Selon le récit biblique, le décret de Cyrus autorisant les Juifs à retourner à Jérusalem fut probablement promulgué à la fin de 538 ou au début de 537. Cela permit aux exilés juifs de préparer leur départ de Babylone, de faire le long voyage jusqu’en Juda et à Jérusalem (voyage qui pouvait demander environ quatre mois selon Esdras 7:9) et d’être néanmoins installés “dans leurs villes” en Juda le “septième mois” (Tischri) de l’année 537 (Esdras 3:1, 6). Cela marquait la fin de la désolation de Juda qui avait commencé en 607, le même mois de Tischri, et qui, selon la prophétie, devait durer 70 ans. — II Rois 25:22-26; II Chron. 36:20, 21.
La coopération de Cyrus avec les Juifs contrastait très nettement avec les traitements que leur avaient infligés les rois païens précédents. Il leur rendit les ustensiles en métal précieux du temple que Nébucadnezzar avait emportés à Babylone, il leur donna la permission de faire venir des cèdres du Liban et il les autorisa à emporter des fonds de la maison royale pour couvrir les dépenses occasionnées par les travaux de construction (Esdras 1:7-11; 3:7; 6:3-5).

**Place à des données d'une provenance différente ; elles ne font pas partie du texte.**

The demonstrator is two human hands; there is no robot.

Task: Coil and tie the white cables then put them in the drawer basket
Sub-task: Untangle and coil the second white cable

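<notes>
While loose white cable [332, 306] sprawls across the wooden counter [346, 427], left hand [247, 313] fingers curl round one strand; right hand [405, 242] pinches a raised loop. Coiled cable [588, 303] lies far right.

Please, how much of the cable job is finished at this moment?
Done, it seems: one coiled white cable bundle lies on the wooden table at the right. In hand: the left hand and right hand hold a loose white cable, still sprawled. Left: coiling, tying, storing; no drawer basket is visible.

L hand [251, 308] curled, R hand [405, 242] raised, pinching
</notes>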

Selon le Cylindre de Cyrus, le monarque perse suivit généralement une politique humanitaire et tolérante envers les peuples vassaux de son empire. D’après cette inscription, il aurait dit: “Je fis revenir dans ces villes sacrées [citées avant], sur l’autre rive du Tigre — dont les sanctuaires étaient ruinés depuis longtemps — les images qui y demeuraient (habituellement) et leur établis des sanctuaires stables. Je rassemblai (aussi) tous leurs habitants et leur rendis leurs habitations.” — Textes de la Bible et de l’ancien Orient, F. Michaeli, p. 84.
Outre l’édit royal cité en Esdras 1:1-4, le récit biblique parle d’un autre document, “un mémorandum” de Cyrus, qui fut classé dans la maison des registres à Ecbatane, en Médie, et que l’on retrouvera au cours du règne de Darius le Perse (Esdras 5:13-17; 6:1-5). Au sujet de ce second document, le professeur Wright dit: “[Il] porte le titre explicite de dikrona, terme araméen officiel pour désigner un mémorandum qui renferme une décision orale du roi ou d’un fonctionnaire en vue d’une action administrative. Il n’était pas prévu de la rendre public, mais était destiné à être consulté par le fonctionnaire concerné, après quoi il était classé dans les archives du gouvernement.” — Biblical Archaeology, p. 200.
On pense que Cyrus a été au cours d’une bataille vers 530 avant notre ère, mais les récits sont assez obscurs. Son fils Cambyse était vraisemblablement corégent déjà du vivant de son père; mais à la mort de celui-ci, il lui succéda sur le trône, devenant ainsi le seul maître de l’Empire perse.